Exercise instructions =>
Make an exact copy of all the records.
*** Opening Dataset records ***
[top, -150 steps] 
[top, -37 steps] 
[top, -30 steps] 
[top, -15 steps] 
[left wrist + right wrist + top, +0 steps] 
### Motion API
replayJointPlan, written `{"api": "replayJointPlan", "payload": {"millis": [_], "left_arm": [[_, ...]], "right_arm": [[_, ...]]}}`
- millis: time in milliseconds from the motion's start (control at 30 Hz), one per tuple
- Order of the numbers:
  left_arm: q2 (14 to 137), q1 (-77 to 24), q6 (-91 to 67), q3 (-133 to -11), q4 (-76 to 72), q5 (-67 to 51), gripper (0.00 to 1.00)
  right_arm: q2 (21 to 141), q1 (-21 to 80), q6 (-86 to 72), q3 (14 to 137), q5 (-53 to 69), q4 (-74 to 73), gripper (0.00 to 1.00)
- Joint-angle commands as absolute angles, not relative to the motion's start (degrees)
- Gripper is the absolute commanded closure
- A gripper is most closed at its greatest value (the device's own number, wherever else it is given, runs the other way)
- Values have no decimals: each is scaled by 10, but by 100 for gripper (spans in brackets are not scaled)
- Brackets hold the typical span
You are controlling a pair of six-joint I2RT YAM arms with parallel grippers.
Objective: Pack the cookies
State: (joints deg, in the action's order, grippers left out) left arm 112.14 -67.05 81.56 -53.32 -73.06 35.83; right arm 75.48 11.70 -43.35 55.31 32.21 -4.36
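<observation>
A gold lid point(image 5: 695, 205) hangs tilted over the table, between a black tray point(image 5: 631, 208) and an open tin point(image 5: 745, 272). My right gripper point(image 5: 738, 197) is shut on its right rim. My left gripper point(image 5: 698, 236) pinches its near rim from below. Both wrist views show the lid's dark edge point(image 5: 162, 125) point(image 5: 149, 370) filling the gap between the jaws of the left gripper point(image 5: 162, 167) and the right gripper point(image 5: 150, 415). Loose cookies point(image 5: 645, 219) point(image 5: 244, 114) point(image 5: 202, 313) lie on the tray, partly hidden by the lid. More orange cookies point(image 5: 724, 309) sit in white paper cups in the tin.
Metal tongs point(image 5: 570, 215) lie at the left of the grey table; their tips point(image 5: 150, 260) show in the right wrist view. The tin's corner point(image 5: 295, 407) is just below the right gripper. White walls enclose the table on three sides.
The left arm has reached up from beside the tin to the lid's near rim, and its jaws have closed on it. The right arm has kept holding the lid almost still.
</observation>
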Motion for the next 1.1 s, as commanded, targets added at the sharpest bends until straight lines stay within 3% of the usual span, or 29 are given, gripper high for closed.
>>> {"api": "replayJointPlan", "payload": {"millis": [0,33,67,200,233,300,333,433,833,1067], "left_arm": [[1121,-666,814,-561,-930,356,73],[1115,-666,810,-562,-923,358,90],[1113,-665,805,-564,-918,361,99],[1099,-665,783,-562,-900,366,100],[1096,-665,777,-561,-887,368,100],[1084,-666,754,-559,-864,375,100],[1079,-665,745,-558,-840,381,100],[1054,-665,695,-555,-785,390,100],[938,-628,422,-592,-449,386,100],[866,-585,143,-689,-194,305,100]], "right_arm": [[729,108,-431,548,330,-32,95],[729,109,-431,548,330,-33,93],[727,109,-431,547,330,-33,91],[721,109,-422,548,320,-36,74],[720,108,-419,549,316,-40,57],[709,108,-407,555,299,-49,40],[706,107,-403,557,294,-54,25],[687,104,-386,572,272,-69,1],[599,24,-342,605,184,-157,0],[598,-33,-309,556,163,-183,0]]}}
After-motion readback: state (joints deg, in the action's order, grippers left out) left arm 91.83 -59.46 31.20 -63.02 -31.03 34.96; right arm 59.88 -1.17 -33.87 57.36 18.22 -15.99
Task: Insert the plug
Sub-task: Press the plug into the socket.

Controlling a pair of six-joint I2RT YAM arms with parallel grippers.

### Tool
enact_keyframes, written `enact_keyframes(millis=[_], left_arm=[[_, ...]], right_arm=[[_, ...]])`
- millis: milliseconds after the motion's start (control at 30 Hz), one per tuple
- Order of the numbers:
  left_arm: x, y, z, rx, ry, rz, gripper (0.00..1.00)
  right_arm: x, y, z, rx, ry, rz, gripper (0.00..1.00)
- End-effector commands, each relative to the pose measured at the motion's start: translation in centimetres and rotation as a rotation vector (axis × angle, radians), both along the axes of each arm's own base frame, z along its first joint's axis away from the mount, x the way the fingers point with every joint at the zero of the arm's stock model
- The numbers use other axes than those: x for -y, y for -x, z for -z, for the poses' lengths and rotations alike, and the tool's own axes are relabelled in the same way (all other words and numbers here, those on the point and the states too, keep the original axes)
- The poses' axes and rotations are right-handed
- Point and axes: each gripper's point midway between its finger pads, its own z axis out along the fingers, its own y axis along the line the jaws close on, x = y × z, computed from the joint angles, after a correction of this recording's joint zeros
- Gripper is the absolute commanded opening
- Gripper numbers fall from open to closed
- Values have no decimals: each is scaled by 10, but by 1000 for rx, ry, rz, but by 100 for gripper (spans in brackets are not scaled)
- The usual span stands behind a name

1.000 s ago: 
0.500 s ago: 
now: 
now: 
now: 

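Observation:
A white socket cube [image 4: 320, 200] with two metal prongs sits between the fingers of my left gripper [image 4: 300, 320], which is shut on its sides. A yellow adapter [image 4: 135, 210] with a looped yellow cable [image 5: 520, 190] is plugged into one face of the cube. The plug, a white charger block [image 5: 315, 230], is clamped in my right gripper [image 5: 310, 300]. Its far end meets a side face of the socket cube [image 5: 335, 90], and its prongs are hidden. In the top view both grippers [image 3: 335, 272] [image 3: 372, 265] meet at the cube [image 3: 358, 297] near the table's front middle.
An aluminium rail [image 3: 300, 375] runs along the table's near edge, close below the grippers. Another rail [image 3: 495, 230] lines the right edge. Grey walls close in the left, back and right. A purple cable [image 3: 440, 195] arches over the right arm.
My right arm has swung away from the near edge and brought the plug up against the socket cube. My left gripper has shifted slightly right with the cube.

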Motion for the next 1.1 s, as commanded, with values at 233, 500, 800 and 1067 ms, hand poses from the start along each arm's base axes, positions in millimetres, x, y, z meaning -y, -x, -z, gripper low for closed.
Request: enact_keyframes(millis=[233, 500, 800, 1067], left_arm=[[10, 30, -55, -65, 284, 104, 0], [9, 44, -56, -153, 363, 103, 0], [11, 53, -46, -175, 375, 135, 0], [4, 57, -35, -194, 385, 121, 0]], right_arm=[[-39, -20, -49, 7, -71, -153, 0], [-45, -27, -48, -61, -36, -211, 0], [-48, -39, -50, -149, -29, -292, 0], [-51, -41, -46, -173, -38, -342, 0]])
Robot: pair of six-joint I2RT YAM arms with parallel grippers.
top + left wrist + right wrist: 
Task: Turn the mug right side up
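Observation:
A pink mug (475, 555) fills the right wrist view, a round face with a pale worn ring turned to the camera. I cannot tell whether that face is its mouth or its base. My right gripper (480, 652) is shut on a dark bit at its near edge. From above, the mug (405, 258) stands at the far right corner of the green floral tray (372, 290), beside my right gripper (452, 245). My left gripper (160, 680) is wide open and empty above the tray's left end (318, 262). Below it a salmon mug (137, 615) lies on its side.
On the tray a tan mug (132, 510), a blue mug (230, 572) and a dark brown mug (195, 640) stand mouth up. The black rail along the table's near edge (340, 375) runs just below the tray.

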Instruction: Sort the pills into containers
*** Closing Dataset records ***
Solution to this task =>
[top, -150 steps] 
[top, -37 steps] 
[top, -30 steps] 
[top, -15 steps] 
[left wrist + right wrist + top, +0 steps] 
### Motion API
replayJointPlan, written `{"api": "replayJointPlan", "payload": {"millis": [_], "left_arm": [[_, ...]], "right_arm": [[_, ...]]}}`
- millis: time in milliseconds from the motion's start (control at 30 Hz), one per tuple
- Order of the numbers:
  left_arm: q2 (14 to 137), q1 (-77 to 24), q6 (-91 to 67), q3 (-133 to -11), q4 (-76 to 72), q5 (-67 to 51), gripper (0.00 to 1.00)
  right_arm: q2 (21 to 141), q1 (-21 to 80), q6 (-86 to 72), q3 (14 to 137), q5 (-53 to 69), q4 (-74 to 73), gripper (0.00 to 1.00)
- Joint-angle commands as absolute angles, not relative to the motion's start (degrees)
- Gripper is the absolute commanded closure
- A gripper is most closed at its greatest value (the device's own number, wherever else it is given, runs the other way)
- Values have no decimals: each is scaled by 10, but by 100 for gripper (spans in brackets are not scaled)
- Brackets hold the typical span
You are controlling a pair of six-joint I2RT YAM arms with parallel grippers.
Objective: Pack the cookies
State: (joints deg, in the action's order, grippers left out) left arm 112.14 -67.05 81.56 -53.32 -73.06 35.83; right arm 75.48 11.70 -43.35 55.31 32.21 -4.36
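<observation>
A gold lid point(image 5: 695, 205) hangs tilted over the table, between a black tray point(image 5: 631, 208) and an open tin point(image 5: 745, 272). My right gripper point(image 5: 738, 197) is shut on its right rim. My left gripper point(image 5: 698, 236) pinches its near rim from below. Both wrist views show the lid's dark edge point(image 5: 162, 125) point(image 5: 149, 370) filling the gap between the jaws of the left gripper point(image 5: 162, 167) and the right gripper point(image 5: 150, 415). Loose cookies point(image 5: 645, 219) point(image 5: 244, 114) point(image 5: 202, 313) lie on the tray, partly hidden by the lid. More orange cookies point(image 5: 724, 309) sit in white paper cups in the tin.
Metal tongs point(image 5: 570, 215) lie at the left of the grey table; their tips point(image 5: 150, 260) show in the right wrist view. The tin's corner point(image 5: 295, 407) is just below the right gripper. White walls enclose the table on three sides.
The left arm has reached up from beside the tin to the lid's near rim, and its jaws have closed on it. The right arm has kept holding the lid almost still.
</observation>
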Motion for the next 1.1 s, as commanded, targets added at the sharpest bends until straight lines stay within 3% of the usual span, or 29 are given, gripper high for closed.
>>> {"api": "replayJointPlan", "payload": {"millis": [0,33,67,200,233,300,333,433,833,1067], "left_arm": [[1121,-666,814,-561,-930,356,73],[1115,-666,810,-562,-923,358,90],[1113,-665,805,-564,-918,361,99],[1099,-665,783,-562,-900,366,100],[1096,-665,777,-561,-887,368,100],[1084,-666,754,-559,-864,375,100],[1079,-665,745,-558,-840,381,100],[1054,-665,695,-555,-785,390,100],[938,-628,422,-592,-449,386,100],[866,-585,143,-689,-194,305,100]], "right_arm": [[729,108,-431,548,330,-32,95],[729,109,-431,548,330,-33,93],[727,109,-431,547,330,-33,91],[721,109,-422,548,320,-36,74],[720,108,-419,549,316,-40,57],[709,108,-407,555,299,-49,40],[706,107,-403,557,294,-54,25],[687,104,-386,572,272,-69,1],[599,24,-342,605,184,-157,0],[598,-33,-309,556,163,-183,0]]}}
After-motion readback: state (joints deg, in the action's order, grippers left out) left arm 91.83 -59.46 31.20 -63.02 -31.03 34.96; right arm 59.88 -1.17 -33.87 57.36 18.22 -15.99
Task: Insert the plug
Sub-task: Press the plug into the socket.

Controlling a pair of six-joint I2RT YAM arms with parallel grippers.

### Tool
enact_keyframes, written `enact_keyframes(millis=[_], left_arm=[[_, ...]], right_arm=[[_, ...]])`
- millis: milliseconds after the motion's start (control at 30 Hz), one per tuple
- Order of the numbers:
  left_arm: x, y, z, rx, ry, rz, gripper (0.00..1.00)
  right_arm: x, y, z, rx, ry, rz, gripper (0.00..1.00)
- End-effector commands, each relative to the pose measured at the motion's start: translation in centimetres and rotation as a rotation vector (axis × angle, radians), both along the axes of each arm's own base frame, z along its first joint's axis away from the mount, x the way the fingers point with every joint at the zero of the arm's stock model
- The numbers use other axes than those: x for -y, y for -x, z for -z, for the poses' lengths and rotations alike, and the tool's own axes are relabelled in the same way (all other words and numbers here, those on the point and the states too, keep the original axes)
- The poses' axes and rotations are right-handed
- Point and axes: each gripper's point midway between its finger pads, its own z axis out along the fingers, its own y axis along the line the jaws close on, x = y × z, computed from the joint angles, after a correction of this recording's joint zeros
- Gripper is the absolute commanded opening
- Gripper numbers fall from open to closed
- Values have no decimals: each is scaled by 10, but by 1000 for rx, ry, rz, but by 100 for gripper (spans in brackets are not scaled)
- The usual span stands behind a name

1.000 s ago: 
0.500 s ago: 
now: 
now: 
now: 

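Observation:
A white socket cube [image 4: 320, 200] with two metal prongs sits between the fingers of my left gripper [image 4: 300, 320], which is shut on its sides. A yellow adapter [image 4: 135, 210] with a looped yellow cable [image 5: 520, 190] is plugged into one face of the cube. The plug, a white charger block [image 5: 315, 230], is clamped in my right gripper [image 5: 310, 300]. Its far end meets a side face of the socket cube [image 5: 335, 90], and its prongs are hidden. In the top view both grippers [image 3: 335, 272] [image 3: 372, 265] meet at the cube [image 3: 358, 297] near the table's front middle.
An aluminium rail [image 3: 300, 375] runs along the table's near edge, close below the grippers. Another rail [image 3: 495, 230] lines the right edge. Grey walls close in the left, back and right. A purple cable [image 3: 440, 195] arches over the right arm.
My right arm has swung away from the near edge and brought the plug up against the socket cube. My left gripper has shifted slightly right with the cube.
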
Motion for the next 1.1 s, as commanded, with values at 233, 500, 800 and 1067 ms, hand poses from the start along each arm's base axes, positions in millimetres, x, y, z meaning -y, -x, -z, gripper low for closed.
Request: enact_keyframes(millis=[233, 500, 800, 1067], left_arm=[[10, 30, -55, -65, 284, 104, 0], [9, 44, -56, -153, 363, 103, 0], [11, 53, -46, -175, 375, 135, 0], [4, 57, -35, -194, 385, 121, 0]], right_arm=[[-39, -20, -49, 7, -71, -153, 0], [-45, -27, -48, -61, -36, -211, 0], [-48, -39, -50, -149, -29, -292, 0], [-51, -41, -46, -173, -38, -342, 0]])
Robot: pair of six-joint I2RT YAM arms with parallel grippers.
top + left wrist + right wrist: 
Task: Turn the mug right side up
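Observation:
A pink mug (475, 555) fills the right wrist view, a round face with a pale worn ring turned to the camera. I cannot tell whether that face is its mouth or its base. My right gripper (480, 652) is shut on a dark bit at its near edge. From above, the mug (405, 258) stands at the far right corner of the green floral tray (372, 290), beside my right gripper (452, 245). My left gripper (160, 680) is wide open and empty above the tray's left end (318, 262). Below it a salmon mug (137, 615) lies on its side.
On the tray a tan mug (132, 510), a blue mug (230, 572) and a dark brown mug (195, 640) stand mouth up. The black rail along the table's near edge (340, 375) runs just below the tray.
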
Instruction: Sort the pills into containers

No additional output will be generated.